Sun releases energy continuously by a fusion reaction that produces 3.94 X 1023 kW of power. This is the main source astronomically available in the sun, but it has to cover about 150 X 106 km for the sun radiation to reach the earth. Besides, only a very small fraction of this energy becomes incident on the earth’s surface. The amount of power received by the earth is 1.73 X 1014 kW, which yields to 340 W/m2 if considered uniformly distributed over the earth’s surface.
There are three astronomical effects in the forms of geometrical factors, which determine the seasonal variation of solar radiation incident on the earth and these are shown in Fig. 12. The earth revolves around the sun in an elliptical orbit being closest to the sun, i. e. at perihelion, about 3rd January and farthest from the sun, i. e. aphelion, on July 5. The eccentricity of the present-day orbit is E0 = 0.017.

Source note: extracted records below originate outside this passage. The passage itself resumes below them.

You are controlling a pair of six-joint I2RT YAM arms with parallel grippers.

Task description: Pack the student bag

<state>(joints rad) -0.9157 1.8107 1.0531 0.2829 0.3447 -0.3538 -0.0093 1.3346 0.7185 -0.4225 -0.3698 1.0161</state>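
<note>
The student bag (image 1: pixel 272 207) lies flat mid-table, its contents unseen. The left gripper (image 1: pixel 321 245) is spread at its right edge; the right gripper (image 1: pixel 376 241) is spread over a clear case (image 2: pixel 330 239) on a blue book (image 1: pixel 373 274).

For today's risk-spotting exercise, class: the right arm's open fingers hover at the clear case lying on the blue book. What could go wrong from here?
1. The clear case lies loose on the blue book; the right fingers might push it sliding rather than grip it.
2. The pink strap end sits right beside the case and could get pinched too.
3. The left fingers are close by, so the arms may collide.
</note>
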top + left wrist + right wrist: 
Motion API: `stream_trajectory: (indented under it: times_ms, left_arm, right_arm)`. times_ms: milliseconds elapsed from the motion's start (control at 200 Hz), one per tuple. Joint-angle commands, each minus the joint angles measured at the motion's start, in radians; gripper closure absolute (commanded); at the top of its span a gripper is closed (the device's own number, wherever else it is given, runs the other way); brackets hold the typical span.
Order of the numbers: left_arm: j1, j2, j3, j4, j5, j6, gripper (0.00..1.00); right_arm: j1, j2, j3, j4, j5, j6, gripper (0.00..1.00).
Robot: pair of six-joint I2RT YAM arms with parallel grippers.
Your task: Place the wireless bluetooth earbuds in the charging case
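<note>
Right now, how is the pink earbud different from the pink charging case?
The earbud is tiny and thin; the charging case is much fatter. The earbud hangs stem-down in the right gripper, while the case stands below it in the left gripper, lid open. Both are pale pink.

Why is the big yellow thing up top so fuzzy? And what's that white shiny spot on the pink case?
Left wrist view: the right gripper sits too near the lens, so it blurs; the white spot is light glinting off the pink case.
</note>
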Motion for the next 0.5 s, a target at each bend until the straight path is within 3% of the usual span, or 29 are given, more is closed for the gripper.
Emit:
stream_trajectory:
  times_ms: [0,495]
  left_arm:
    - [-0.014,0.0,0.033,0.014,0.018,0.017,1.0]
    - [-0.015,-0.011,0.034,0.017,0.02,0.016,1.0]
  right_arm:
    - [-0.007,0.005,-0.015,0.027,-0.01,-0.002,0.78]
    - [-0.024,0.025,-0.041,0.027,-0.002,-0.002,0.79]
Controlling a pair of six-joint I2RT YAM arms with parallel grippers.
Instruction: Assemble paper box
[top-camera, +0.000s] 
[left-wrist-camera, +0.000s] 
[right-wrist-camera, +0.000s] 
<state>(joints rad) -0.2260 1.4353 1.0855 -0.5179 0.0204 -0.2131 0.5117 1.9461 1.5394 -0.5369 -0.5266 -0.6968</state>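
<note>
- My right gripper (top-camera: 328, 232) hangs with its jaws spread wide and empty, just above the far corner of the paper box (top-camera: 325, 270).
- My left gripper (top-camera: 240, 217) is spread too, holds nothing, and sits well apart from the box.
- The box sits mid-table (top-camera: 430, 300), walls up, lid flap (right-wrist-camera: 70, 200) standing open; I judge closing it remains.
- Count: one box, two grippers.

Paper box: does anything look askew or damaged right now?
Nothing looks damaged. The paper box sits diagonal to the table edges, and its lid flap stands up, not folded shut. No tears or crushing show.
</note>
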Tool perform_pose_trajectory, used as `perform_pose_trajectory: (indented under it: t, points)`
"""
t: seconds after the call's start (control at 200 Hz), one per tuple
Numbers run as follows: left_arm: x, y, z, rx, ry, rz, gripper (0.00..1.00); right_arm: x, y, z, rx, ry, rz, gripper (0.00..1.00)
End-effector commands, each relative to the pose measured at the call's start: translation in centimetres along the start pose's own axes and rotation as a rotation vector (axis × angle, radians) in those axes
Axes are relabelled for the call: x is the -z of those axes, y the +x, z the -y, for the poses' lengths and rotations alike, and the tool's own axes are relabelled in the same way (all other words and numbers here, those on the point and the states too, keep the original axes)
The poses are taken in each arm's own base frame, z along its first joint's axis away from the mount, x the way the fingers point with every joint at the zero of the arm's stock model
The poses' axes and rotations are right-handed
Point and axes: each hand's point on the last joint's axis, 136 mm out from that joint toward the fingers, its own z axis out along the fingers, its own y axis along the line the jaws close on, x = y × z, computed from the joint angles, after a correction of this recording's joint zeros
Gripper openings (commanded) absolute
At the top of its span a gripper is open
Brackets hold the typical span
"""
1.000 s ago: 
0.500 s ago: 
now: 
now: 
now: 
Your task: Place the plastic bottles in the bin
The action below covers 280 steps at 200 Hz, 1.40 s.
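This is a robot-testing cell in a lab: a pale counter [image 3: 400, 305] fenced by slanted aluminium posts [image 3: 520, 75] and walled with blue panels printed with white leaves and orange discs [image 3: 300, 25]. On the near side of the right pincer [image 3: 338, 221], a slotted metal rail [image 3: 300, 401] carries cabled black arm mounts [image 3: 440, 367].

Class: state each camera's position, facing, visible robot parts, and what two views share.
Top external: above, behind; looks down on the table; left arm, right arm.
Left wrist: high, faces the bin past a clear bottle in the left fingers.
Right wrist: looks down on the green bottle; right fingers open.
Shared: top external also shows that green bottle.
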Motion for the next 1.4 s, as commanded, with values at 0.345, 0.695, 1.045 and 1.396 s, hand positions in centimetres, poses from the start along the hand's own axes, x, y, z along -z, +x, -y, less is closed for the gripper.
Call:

Fig. 13. Incident solar radiation on earth’s surface.
know the power density, i. e. Watt per meter per minute on the earth’s outer atmosphere and at right angle to the incident radiation. The density defined in this manner is referred to as the solar constant.
In order to appreciate the coming of solar irradiation on the earth’s surface, it is very helpful to simplify the situation as shown in Fig. 13 where the earth is represented as a sphere. This implies that at the equator a horizontal surface at that point immediately under the sun would receive 1360 W/m2. Along the same longitude but at different latitudes the horizontal surface receives smaller solar radiation from the equator towards the polar region. If the earth rotates around the vertical axis to the earth-sun plane, then any point on the earth surface receives the same amount of radiation throughout the year. However, earth rotates around an axis which is inclined with the earth-sun plane, and therefore, the same point receives different amounts of solar irradiation in different days and times in a day throughout the year. Hence, seasons start to play role in the incident solar radiation variation. Additionally, diurnal variations are also effective due to day and night succession. As a result of earth’s rotation around an inclined axis surprisingly polar region receives more radiation in the summer than at the equator. An important feature is the absence of seasons at the tropics and the extremes of six - month summer and six-month winter at the poles . The theoretical and natural occurrence aspects of the solar radiation and its energy have already been explained in the previous sections. However, the practical applications and beneficial use of the solar radiation require consideration of practical and engineering aspects. Here, the efficient and sustainable use of the solar energy comes into view. For instance, in any design of solar energy powered device, it is necessary to know how the power density will vary during the day, from season to season, and also the effect of tilting a collector surface at some angle to the horizontal. From the practical applications point of view, for most purposes solar energy applications can be divided into two components, namely, direct (beam) radiation, and scattered or diffuse radiation.
Direct radiation as the name implies is the amount of solar radiation received at any place on the earth directly from the sun without any disturbances. In practical terms, this is the radiation, which creates sharp shadows of the subjects. There is no interference of dust, gas and cloud or any other intermediate material on the direct solar radiation. However, diffuse radiation is first intercepted by the constituents of the air like water vapor, carbon dioxide, dust, aerosols, clouds, etc., and then released as a scattered radiation in many directions. In other words, direct radiation is practically adsorbed by some inter-mediator, which radiates electromagnetic waves similar to the main source, which is the sun. This is the main reason why diffuse radiation scatters in all directions and close to the earth’s surface as a source does not give rise to sharp shadows. It is obvious than that the relative proportions of direct to diffuse radiation depends on the location, season of the year, elevation from the mean sea level and time of day. On a clear day, the diffuse component will be about 10-20% of the total radiation, but during an overcast day it may reach up to 100%. This point implies practically that in the solar radiation and energy calculations, weather and meteorological conditions must be taken into consideration in addition to the astronomical situation. On the other hand, throughout the year the diffuse solar radiation amount is smaller in the equatorial and tropical regions than the sub-polar and polar regions of the world. The instantaneous total radiation can vary considerably throughout the day as shown in Fig. 14.